Como era de prever, esta mañana, poco antes del mediodía, volvió a aparecer el Exorcista. Se detuvo en la vereda de enfrente, abrió el libro e inició su ceremonia. En la terraza, oculto detrás de unas macetas, Romero tomó puntería y disparó. Fue un impacto entre ceja y ceja. El Exorcista cayó hacia atrás y quedó desparramado en el suelo. Acudieron unas mujeres que regresaban del mercado, lo apantallaron con un diario y trataron de reanimarlo. Una de ellas golpeó en la casa de las turcas y pidió un vaso de
agua Mientras tanto, las otras lo levantaron y lo ayudaron a cruzar la calle para sacarlo del sol. Apareció el vaso de agua, apareció una silla, el Exorcista entró al patio de la casa de las turcas y terminó sentado a la sombra de una parra. Una de las mujeres comentó que seguramente se trataba
de un golpe de calor y que ese señor estaba excesivamente abrigado teniendo en cuenta los treinta y dos grados de temperatura.
El Exorcista tenía una expresión beatífica, pero seguramente no se debía al hecho de que se sintiera bien, sino a que el hondazo lo había dejado medio tonto Cuando consiguió hablar declaró, en tono profético haber sido tocado por un rayo, algo sobrenatural venido desde arriba, un impacto terrible,
pero al mismo tiempo benéfico, porque había sido justamente esa luz lo que le había permitido franquear la puerta de la casa.
Después tomó café y una copita de licor. Repuesto, con una sonrisa de comprensión iluminándole la cara, relató una dudosa variante de la historia del Buen Samaritano . Ya era la hora de almorzar, las turcas lo invitaron amablemente a quedarse y el Exorcista aceptó. Bendijo la comida y seguidamente deslumbró a las dueñas de casa con abundantes citas en latín, inmediatamente traducidas, para gran regocijo de las cuatro turcas, que no paraban de llenarle el plato y la copa y se sentían evidentemente felices y
honradas con la presencia de un huésped tan distinguido.
El que no se sentía feliz era Romero, que desde el otro extremo de la mesa elaboraba planes sumamente sórdidos. Llegaron al final del almuerzo y hubo más café y más licor y hacia el atardecer el Exorcista anunció que se retiraba, pero que volvería al día siguiente y aseguró una vez más que lo sucedido en la calle no había sido un accidente sino una señal auspiciosa, y mientras besaba a las damas en ambas mejillas les prometió que jamás las privaría de su apoyo espiritual.
Ni bien el Exorcista desapareció, Romero se dedicó a perfeccionar su honda y consiguió unas tuercas con las que se podría voltear un caballo. Son las mismas que va pasando de una mano a la otra, mientras explica que ya eligió un lugar estratégico donde interceptará la marcha del intruso hacia la casa
de las turcas.
Ahí está, sopesando los proyectiles, en la esquina de Paraguay y Reconquista, el carpintero Romero, insuperable en el manejo de la honda, firmemente decidido a convertir a Pierre Fontenelle, el Exorcista, en una moderna versión del gigante Goliat.
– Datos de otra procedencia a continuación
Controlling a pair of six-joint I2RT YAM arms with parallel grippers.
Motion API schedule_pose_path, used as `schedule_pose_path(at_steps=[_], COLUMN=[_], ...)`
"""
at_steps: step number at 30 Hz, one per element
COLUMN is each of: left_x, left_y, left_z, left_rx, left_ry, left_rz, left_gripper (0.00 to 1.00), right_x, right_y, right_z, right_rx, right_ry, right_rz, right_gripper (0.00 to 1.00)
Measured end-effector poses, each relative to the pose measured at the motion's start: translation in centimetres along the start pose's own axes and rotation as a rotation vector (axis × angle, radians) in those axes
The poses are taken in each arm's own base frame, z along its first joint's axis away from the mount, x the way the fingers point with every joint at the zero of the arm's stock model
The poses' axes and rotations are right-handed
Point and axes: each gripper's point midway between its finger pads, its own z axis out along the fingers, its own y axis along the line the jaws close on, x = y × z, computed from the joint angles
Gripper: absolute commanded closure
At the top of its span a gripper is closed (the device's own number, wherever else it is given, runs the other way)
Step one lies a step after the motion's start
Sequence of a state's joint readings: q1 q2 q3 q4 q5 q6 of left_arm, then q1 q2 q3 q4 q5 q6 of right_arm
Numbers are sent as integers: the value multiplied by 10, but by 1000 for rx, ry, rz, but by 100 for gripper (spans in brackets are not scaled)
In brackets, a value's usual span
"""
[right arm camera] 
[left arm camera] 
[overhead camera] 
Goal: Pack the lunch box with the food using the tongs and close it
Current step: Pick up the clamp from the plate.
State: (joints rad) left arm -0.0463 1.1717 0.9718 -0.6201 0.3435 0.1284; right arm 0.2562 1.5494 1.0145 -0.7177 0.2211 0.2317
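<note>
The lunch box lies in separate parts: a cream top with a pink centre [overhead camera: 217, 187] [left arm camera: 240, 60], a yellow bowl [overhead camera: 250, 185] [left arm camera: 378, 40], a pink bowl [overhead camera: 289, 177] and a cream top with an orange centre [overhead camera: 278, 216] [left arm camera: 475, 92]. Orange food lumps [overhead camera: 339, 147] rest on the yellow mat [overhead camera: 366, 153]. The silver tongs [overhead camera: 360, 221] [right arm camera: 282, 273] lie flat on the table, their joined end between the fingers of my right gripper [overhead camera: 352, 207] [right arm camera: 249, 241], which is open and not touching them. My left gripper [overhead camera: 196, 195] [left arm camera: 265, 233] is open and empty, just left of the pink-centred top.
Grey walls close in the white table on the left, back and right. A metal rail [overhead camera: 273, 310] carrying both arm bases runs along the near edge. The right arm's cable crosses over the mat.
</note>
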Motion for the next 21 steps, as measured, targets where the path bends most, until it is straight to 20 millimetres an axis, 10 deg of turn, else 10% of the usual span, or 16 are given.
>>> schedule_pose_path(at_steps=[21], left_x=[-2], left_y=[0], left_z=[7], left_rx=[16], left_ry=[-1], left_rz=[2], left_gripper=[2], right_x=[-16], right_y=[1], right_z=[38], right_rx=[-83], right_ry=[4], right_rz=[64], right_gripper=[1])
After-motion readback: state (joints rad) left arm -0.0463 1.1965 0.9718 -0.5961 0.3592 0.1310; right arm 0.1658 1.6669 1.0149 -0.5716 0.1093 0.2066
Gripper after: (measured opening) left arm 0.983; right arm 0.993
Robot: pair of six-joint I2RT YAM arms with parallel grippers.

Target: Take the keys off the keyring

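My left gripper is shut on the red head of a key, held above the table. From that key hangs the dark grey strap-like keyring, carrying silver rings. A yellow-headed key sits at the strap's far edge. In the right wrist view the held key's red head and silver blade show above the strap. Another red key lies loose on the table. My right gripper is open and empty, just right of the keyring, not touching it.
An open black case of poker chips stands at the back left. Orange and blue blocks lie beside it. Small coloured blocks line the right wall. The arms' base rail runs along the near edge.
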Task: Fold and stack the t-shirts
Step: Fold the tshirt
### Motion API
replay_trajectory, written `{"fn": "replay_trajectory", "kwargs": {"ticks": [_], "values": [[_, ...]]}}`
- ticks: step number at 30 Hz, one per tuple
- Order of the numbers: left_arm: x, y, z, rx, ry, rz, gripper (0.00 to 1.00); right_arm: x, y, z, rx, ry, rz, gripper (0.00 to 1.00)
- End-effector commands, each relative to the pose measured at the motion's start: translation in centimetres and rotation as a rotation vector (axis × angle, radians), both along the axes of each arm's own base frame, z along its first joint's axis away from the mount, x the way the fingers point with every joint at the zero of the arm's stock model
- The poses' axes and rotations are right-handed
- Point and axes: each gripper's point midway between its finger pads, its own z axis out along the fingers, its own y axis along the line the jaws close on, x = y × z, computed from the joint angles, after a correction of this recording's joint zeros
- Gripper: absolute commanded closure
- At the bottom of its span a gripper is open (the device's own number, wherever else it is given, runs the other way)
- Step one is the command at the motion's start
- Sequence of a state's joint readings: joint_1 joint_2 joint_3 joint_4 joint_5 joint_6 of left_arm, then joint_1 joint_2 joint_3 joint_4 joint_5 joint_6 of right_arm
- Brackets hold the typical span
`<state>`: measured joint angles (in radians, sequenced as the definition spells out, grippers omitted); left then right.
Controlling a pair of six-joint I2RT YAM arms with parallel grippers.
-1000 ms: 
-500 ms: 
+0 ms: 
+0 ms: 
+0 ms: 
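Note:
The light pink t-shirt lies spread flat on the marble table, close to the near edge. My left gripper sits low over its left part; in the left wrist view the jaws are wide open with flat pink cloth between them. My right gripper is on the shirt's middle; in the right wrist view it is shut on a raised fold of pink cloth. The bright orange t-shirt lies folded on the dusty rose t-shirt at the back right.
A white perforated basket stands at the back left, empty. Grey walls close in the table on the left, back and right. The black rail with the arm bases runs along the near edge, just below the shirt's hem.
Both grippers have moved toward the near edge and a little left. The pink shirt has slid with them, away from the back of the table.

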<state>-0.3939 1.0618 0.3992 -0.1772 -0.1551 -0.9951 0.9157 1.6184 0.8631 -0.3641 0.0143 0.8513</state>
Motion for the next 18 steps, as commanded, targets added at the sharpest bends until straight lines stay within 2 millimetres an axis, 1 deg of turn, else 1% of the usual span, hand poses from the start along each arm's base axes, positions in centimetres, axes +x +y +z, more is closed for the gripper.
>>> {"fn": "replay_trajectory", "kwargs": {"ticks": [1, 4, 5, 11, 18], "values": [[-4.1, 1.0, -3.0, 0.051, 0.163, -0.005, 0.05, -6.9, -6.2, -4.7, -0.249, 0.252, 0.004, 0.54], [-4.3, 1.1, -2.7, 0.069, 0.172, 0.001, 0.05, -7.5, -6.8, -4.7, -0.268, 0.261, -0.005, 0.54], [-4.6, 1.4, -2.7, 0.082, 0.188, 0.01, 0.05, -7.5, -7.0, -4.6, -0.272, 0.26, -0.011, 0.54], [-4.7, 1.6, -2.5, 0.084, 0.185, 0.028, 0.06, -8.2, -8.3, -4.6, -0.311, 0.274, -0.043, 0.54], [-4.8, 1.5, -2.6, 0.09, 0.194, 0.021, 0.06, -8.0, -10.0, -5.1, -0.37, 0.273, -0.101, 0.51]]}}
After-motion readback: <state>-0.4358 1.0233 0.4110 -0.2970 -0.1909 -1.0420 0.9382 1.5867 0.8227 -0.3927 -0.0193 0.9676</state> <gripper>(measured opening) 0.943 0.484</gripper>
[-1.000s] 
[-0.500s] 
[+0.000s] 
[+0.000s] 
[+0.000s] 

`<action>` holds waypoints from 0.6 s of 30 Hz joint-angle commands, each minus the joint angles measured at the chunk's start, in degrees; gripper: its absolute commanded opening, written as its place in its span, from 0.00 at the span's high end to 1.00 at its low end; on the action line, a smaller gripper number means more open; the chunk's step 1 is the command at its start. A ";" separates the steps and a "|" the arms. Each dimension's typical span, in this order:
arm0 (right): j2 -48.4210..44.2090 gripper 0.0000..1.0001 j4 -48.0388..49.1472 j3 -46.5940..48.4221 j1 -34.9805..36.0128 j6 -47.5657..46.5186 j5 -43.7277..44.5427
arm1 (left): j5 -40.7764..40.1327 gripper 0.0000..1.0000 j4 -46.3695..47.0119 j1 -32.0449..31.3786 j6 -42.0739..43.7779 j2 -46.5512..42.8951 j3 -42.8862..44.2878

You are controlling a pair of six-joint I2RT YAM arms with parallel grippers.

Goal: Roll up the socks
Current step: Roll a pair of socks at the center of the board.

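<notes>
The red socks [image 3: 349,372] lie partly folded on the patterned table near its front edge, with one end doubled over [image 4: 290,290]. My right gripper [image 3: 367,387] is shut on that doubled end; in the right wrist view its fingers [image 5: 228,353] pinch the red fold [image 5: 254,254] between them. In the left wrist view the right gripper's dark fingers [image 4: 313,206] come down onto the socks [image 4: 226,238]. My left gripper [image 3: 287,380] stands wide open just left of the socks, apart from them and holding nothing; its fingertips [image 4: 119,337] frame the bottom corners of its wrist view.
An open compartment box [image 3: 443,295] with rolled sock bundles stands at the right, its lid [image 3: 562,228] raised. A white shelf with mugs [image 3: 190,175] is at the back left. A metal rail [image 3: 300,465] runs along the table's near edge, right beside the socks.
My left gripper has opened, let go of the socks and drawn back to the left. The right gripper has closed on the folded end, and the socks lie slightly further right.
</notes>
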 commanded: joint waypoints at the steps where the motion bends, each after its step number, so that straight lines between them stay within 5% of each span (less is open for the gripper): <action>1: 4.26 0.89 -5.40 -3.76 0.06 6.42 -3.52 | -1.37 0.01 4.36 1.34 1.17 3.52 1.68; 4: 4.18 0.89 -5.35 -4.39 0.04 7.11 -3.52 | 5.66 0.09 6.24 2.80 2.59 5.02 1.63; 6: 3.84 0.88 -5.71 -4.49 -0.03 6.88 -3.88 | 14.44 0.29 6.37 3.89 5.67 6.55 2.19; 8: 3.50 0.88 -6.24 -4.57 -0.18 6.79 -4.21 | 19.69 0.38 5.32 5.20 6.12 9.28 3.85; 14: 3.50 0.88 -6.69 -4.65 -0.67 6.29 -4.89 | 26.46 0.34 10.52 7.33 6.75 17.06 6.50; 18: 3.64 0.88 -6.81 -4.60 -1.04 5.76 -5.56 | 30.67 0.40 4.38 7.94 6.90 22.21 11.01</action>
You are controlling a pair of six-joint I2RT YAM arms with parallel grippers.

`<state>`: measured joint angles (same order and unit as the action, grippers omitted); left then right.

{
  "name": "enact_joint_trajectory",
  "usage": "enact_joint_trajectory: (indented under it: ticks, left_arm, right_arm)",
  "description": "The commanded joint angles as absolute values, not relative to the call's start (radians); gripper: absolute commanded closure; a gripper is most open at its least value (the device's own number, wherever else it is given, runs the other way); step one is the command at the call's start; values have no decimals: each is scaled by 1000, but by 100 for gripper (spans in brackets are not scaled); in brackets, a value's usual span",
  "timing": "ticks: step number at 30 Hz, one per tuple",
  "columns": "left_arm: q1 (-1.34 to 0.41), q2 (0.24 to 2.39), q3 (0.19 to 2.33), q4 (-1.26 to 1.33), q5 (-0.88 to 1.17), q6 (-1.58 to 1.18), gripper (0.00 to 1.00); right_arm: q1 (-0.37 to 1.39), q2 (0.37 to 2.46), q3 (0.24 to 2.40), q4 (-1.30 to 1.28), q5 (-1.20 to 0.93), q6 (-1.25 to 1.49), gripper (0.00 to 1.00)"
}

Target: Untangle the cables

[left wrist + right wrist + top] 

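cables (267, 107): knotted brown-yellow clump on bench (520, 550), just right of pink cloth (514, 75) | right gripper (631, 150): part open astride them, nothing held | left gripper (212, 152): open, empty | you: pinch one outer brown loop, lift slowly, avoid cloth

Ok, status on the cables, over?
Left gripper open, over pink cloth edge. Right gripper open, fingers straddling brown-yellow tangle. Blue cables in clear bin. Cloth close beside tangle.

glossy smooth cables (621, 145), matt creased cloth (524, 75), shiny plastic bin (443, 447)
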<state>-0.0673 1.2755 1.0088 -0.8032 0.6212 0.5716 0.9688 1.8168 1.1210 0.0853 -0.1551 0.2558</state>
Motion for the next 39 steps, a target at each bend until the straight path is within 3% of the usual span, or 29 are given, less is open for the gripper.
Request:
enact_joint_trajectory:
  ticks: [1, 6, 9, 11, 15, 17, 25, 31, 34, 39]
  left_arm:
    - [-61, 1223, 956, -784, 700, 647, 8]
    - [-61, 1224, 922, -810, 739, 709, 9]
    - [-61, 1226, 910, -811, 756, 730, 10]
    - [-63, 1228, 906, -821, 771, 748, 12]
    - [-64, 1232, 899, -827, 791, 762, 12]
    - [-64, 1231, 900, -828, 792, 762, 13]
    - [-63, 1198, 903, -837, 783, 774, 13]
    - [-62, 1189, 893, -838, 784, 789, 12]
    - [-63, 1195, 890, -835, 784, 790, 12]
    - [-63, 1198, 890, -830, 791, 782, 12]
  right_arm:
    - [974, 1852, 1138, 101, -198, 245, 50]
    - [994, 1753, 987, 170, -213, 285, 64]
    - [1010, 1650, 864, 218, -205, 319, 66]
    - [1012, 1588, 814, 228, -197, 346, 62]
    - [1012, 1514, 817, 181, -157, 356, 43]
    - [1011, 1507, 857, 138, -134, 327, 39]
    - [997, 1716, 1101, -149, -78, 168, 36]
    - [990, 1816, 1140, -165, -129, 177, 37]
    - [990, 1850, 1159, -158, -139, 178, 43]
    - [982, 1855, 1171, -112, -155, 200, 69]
-de Reventando Corbatas. © 1988 Torres Agüero Editor.

*Fuente: http://elbroli.free.fr/textos/DalMasetto.html

Posdata:

“Uno siente cuando hay sangre caliente en lo que escribe; como dijo alguien, hay que escribir de lo que uno sabe. Al escribir eso se percibe y lo alienta a uno a seguir; el lector también lo percibe. Y cuando uno siente que eso está, el texto funciona, sale con otra facilidad”.